Directions for this task:
Copy every line below that has the word "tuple" in it.

Dataset records:
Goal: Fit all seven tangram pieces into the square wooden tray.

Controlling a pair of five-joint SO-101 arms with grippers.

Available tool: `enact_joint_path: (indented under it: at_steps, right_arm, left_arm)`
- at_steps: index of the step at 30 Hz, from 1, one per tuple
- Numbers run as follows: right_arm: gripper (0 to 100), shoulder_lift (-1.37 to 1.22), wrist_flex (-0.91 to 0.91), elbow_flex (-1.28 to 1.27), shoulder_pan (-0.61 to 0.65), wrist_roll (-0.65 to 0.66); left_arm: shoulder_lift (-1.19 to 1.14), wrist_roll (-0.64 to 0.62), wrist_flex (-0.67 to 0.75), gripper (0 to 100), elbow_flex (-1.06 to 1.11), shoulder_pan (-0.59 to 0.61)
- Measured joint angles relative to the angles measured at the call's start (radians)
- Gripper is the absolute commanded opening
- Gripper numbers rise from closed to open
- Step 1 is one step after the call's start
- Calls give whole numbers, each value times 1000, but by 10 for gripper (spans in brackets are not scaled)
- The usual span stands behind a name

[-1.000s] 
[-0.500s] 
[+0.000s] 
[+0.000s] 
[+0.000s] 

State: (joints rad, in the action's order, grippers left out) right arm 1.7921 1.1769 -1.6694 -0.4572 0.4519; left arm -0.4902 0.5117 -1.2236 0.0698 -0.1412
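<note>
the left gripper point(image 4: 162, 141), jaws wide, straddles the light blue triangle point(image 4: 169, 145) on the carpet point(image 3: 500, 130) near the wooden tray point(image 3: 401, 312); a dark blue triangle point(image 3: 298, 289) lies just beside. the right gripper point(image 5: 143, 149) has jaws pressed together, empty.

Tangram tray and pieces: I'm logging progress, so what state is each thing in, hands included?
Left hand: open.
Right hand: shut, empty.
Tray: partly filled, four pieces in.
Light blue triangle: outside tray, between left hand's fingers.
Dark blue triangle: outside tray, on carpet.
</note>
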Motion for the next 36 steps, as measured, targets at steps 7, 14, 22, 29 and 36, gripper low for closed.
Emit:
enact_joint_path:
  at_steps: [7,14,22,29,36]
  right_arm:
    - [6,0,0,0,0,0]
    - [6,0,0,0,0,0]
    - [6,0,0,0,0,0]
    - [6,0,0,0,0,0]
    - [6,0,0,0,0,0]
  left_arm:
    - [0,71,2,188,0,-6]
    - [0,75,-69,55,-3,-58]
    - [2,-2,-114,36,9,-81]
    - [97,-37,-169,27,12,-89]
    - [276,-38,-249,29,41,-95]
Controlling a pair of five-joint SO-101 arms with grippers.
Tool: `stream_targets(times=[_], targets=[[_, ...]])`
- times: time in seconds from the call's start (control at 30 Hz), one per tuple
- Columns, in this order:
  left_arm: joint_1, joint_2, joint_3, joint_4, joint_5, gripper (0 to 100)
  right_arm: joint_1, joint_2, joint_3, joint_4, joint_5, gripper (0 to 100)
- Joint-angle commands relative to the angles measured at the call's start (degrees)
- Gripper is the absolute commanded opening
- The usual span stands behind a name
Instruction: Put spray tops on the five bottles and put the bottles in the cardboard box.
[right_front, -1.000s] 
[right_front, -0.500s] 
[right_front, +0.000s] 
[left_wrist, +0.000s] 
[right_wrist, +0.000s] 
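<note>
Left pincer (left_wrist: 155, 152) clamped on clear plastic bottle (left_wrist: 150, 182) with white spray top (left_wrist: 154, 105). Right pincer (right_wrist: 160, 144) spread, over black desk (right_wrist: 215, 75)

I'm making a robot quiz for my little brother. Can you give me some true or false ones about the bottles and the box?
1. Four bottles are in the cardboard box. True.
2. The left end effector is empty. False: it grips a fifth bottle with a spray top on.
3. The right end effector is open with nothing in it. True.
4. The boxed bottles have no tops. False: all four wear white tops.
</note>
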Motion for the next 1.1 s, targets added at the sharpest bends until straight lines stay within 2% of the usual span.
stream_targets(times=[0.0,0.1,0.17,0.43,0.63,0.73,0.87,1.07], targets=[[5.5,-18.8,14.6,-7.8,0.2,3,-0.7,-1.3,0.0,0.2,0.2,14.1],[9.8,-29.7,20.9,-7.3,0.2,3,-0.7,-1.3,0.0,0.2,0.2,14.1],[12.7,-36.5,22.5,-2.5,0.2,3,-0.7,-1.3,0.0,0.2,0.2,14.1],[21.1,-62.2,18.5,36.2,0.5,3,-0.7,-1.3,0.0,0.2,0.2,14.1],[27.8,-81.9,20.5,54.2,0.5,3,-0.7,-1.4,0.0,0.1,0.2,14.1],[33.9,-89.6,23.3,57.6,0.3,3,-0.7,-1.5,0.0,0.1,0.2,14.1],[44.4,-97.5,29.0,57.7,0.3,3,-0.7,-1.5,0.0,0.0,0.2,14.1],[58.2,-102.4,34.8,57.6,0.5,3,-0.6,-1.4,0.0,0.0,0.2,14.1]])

Output for this task:
- at_steps: index of the step at 30 Hz, from 1, one per tuple
- times: time in seconds from the call's start (control at 30 Hz), one per tuple

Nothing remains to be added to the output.